System.IO.latin1 docs

Mon Dec 27 18:04:41 CET 2010

On Dec 25, 2010, at 7:34 AM, Wolfgang Jeltsch wrote:
> The documentation of hSetBinaryMode says:
> 
>    This has the same effect as calling hSetEncoding with latin1,
>    together with hSetNewlineMode with noNewlineTranslation.
> 
> It seems that this sentence is wrong.

It seems wrong to me in intent. When a handle is in "binary" mode, it shouldn't have any encoding. If things were different, I'd want to propose that doing String I/O to such handles should fail, and that you should only be able to use ByteString with them. But I suppose that isn't viable...

Of course, the first 256 Unicode code points do encode in ISO-8859-1 (latin1) to the numerically equivalent bytes. However, I'd strongly support changing the documentation to not reference "latin1". There is great confusion about the latin1 character encoding on the Internet, to the degree that HTML5 will mandate that it be "misinterpreted for compatibility" as Windows-1252[1]. I'm glad we don't make such mistakes, and that's why I don't think we should be "repurposing" latin1 for binary use.

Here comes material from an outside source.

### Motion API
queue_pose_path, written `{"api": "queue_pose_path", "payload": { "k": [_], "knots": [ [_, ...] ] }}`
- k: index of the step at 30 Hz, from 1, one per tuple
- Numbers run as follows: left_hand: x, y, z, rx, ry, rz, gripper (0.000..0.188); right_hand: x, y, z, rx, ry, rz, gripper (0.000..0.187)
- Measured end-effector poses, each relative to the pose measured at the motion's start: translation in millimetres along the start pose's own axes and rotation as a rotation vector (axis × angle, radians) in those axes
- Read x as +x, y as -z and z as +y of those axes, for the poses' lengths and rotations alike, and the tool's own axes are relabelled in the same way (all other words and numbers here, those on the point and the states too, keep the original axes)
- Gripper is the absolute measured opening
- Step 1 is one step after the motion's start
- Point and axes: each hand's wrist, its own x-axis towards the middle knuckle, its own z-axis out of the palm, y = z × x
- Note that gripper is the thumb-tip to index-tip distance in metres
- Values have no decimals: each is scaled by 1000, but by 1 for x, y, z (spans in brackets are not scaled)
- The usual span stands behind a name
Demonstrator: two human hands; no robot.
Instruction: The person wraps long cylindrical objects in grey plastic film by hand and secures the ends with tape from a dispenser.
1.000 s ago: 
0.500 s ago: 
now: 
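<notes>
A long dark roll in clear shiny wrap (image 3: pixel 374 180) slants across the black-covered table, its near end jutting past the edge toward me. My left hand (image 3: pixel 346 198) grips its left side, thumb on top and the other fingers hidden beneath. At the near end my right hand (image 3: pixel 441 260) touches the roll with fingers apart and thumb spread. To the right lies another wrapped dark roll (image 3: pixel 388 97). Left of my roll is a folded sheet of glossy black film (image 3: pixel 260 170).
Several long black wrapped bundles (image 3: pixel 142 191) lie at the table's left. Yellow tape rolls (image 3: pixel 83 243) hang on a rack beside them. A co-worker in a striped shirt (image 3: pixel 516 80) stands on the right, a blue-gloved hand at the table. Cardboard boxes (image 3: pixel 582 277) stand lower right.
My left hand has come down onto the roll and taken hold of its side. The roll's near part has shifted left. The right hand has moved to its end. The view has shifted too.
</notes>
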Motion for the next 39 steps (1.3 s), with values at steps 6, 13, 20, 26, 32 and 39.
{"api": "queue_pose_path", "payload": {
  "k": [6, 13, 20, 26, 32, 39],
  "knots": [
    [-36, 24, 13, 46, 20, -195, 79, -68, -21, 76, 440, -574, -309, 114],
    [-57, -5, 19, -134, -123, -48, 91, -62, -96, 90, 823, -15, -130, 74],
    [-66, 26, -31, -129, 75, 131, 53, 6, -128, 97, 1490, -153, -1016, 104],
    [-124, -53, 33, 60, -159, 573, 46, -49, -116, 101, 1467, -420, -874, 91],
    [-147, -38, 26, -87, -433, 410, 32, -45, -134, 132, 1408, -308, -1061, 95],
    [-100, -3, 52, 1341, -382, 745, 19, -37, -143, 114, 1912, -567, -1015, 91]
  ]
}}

Perhaps the right way is that there should be an encoding called "binary" (or "octet"?). Setting hSetBinaryMode to True would set hSetEncoding to binary, and vice-versa. Then this encoding could be defined to have the interesting behavior observed: writing the code-point value mod 256.

 - Mark

[1] http://www.whatwg.org/specs/web-apps/current-work/multipage/parsing.html#character-encodings-0

Mark Lentczner
http://www.ozonehouse.com/mark/
IRC: mtnviewmark